A Wisconsin woman's experience was apparently the springboard for a recent lawsuit filed against Walmart. Filed by the Equal Employment Opportunity Commission, the suit claims that the company engaged in workplace discrimination against its pregnant employees. The company has denied the claims, citing its accommodation policies.
In 2015, the woman discovered she was pregnant and requested that she be transferred to light duty. Walmart has a light duty program specifically to accommodate workers with lifting restrictions, but her request was denied. Rather than lose her job entirely, the woman switched from full-time to part-time work so that she could spend fewer hours per week lifting heavy objects. However, the switch meant she earned less and lost her access to benefits.

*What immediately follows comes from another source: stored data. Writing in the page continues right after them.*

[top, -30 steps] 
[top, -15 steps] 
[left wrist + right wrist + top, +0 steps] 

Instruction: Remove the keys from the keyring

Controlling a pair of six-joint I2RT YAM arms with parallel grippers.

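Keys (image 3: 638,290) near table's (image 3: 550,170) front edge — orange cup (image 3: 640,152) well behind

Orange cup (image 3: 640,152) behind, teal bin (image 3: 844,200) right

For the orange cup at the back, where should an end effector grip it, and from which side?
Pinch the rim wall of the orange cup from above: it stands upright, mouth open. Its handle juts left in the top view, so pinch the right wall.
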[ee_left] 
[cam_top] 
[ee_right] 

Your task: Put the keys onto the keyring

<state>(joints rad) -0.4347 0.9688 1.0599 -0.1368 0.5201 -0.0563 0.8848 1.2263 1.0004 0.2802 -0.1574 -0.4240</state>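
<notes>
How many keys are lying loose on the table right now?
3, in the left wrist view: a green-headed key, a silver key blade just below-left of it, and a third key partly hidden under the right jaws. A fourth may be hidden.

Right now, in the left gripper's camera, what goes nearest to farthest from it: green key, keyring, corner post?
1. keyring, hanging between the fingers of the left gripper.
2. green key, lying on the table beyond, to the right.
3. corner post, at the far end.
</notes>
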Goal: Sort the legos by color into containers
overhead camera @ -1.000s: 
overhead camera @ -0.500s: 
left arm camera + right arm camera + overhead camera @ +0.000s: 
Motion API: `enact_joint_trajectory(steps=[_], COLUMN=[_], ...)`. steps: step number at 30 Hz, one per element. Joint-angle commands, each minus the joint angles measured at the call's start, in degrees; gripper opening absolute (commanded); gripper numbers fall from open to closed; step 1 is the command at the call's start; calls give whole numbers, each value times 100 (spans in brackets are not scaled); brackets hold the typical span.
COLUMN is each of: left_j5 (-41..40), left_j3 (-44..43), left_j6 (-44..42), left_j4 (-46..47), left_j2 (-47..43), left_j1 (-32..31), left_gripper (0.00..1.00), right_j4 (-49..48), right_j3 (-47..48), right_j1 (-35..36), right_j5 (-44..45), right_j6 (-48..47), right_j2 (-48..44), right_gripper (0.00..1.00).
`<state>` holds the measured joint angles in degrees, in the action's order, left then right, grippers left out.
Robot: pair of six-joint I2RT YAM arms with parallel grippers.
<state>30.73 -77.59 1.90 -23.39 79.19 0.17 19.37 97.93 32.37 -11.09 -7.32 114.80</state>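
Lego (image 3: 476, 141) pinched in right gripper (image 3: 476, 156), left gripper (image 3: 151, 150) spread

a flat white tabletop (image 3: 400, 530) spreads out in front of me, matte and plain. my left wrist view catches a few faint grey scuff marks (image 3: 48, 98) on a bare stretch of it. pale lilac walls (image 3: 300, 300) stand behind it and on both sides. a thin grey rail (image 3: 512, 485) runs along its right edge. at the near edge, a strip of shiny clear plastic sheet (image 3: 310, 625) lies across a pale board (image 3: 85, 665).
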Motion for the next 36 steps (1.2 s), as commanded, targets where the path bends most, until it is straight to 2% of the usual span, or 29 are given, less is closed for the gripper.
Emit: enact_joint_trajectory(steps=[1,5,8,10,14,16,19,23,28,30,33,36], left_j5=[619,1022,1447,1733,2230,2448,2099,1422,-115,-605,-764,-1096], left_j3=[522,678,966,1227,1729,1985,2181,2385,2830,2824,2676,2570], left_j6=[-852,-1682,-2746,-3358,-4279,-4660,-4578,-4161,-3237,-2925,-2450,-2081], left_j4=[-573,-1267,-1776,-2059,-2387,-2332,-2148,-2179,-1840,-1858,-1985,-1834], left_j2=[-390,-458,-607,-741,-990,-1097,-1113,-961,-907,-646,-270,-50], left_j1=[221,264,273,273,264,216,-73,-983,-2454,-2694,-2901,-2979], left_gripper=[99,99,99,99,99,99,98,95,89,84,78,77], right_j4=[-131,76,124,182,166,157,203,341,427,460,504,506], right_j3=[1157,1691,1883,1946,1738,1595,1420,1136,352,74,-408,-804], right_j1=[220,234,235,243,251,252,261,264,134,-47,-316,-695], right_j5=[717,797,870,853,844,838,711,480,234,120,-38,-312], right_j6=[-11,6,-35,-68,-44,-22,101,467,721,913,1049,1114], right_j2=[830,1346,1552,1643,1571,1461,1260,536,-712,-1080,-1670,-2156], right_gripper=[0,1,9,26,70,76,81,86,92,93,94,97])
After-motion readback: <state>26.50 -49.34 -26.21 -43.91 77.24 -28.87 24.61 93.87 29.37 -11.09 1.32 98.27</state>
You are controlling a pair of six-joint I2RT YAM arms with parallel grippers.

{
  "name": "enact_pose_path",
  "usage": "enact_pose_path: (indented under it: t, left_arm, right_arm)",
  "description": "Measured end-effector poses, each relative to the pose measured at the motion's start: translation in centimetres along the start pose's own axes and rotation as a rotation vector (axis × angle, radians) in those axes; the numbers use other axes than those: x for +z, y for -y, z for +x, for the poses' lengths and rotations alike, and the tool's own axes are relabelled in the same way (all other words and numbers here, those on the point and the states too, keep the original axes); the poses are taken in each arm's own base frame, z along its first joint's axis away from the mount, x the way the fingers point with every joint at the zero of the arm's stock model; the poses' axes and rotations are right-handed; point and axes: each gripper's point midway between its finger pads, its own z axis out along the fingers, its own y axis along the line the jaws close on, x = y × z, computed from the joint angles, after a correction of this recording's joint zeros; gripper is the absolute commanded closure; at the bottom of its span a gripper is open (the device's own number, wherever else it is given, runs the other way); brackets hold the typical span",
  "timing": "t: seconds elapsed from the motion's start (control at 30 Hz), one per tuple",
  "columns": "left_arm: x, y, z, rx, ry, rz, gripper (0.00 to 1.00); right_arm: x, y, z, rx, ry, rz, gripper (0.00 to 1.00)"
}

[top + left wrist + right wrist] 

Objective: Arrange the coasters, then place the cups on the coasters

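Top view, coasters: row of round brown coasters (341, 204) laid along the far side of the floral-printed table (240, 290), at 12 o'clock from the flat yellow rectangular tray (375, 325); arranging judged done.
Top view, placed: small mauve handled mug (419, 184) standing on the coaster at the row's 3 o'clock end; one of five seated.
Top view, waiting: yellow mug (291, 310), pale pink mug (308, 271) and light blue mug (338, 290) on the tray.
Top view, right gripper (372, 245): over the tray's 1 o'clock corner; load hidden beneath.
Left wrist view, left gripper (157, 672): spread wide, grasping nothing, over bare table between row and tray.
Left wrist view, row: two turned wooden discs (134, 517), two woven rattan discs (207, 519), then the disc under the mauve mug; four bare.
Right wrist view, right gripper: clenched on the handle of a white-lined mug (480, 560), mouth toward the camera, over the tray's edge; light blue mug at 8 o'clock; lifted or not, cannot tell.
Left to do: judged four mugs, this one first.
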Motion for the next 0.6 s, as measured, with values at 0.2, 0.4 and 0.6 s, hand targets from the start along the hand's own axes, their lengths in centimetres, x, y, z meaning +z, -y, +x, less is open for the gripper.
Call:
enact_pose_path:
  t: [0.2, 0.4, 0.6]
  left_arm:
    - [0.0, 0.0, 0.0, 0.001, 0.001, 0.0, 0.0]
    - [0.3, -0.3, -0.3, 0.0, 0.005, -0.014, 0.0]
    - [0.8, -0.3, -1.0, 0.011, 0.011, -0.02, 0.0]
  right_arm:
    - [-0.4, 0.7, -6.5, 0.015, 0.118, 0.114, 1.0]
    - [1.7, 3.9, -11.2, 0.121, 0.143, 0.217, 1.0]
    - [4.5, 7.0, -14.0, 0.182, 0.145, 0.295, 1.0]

The suit points out that a nonpregnant worker with similar lifting restrictions applied for light duty around the same time and at the same distribution center. That worker was granted accommodations. That same distribution center allegedly denied several other light duty requests from pregnant workers between 2014 and 2017. Despite this, Walmart says that it has updated its policy several times over the past years and believes that it provides adequate opportunities to workers who need accommodations.
The workplace discrimination suit seeks back pay for lost wages as well as compensation for other damages, which is common for these types of claims. Discrimination in the workplace often manifests in missed opportunities and loss of wages. Wisconsin victims who have experienced wrongful treatment at work may want to consider if pursuing legal action could help address their situation.